▸ **Task description**: Look below for the line that contains "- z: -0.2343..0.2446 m", then copy it and each following line exactly, through and including the line that contains "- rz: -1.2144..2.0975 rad".

### Information provided

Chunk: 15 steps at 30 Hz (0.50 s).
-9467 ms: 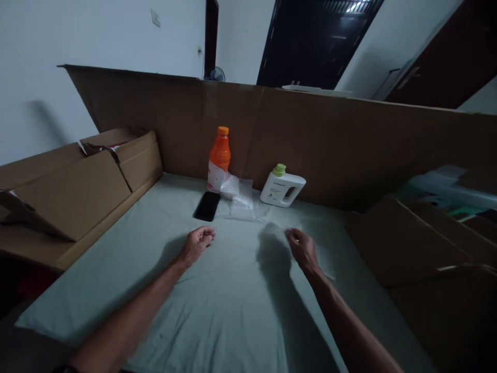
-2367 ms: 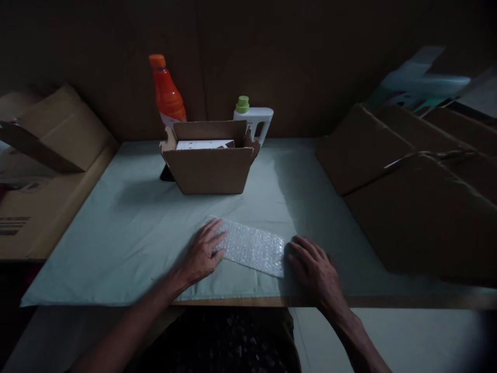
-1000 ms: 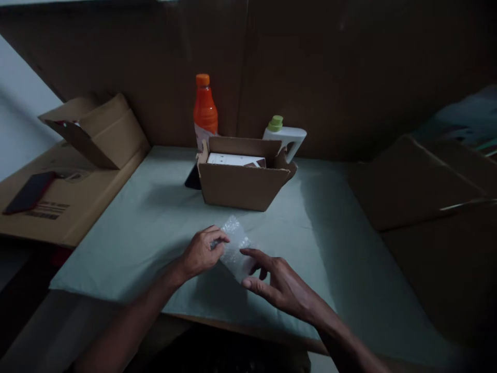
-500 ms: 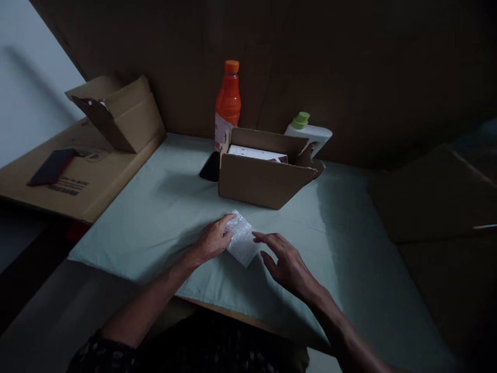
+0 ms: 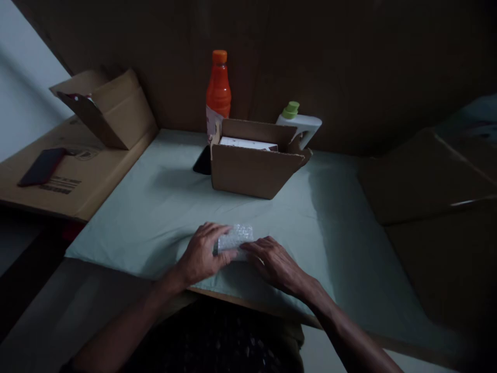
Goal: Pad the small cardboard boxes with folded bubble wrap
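A small folded piece of bubble wrap lies on the pale green cloth near the table's front edge. My left hand curls round its left end and grips it. My right hand lies on its right end with the fingers flat, pressing it down. Behind them an open cardboard box holds a white item.
An orange bottle and a white jug with a green cap stand behind the box. A black phone lies left of it. Cardboard boxes sit at left with a dark phone, more cardboard at right.
The bubble wrap has been folded down smaller and now lies flat. Both hands have closed in on it. The view has shifted slightly.
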Each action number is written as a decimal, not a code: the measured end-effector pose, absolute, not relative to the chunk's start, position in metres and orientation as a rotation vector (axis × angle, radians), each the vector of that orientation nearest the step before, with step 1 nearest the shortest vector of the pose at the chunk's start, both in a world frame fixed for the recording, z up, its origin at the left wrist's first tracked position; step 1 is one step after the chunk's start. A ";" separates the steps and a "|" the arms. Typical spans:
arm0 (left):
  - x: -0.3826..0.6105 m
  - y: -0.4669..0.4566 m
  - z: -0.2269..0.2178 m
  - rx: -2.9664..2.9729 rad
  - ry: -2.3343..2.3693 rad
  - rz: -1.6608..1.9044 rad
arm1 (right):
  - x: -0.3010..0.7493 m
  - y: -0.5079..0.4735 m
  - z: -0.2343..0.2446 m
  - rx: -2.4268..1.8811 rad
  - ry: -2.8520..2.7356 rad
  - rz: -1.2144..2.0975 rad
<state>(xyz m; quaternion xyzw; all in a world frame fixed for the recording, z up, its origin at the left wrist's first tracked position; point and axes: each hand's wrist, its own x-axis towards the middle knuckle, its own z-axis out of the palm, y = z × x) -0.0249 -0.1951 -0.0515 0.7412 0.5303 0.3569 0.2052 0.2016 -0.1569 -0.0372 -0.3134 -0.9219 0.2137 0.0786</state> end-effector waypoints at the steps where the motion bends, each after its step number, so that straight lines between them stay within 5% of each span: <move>1: -0.022 -0.205 -0.055 2.072 1.472 0.966 | 0.201 -0.155 -0.041 -0.972 -2.729 0.693; 4: -0.013 -0.216 -0.071 2.018 1.558 0.910 | 0.203 -0.149 -0.057 -1.065 -2.595 0.783; 10: -0.005 -0.200 -0.080 2.008 1.783 0.770 | 0.211 -0.163 -0.071 -1.036 -2.473 0.281; 15: -0.007 -0.203 -0.082 1.968 1.856 0.895 | 0.198 -0.164 -0.074 -0.895 -2.638 0.262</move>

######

▸ **Expected output**:
  - z: -0.2343..0.2446 m
  - rx: -2.4268..1.8811 rad
  - ry: -2.8520..2.7356 rad
  - rz: -1.2144..2.0975 rad

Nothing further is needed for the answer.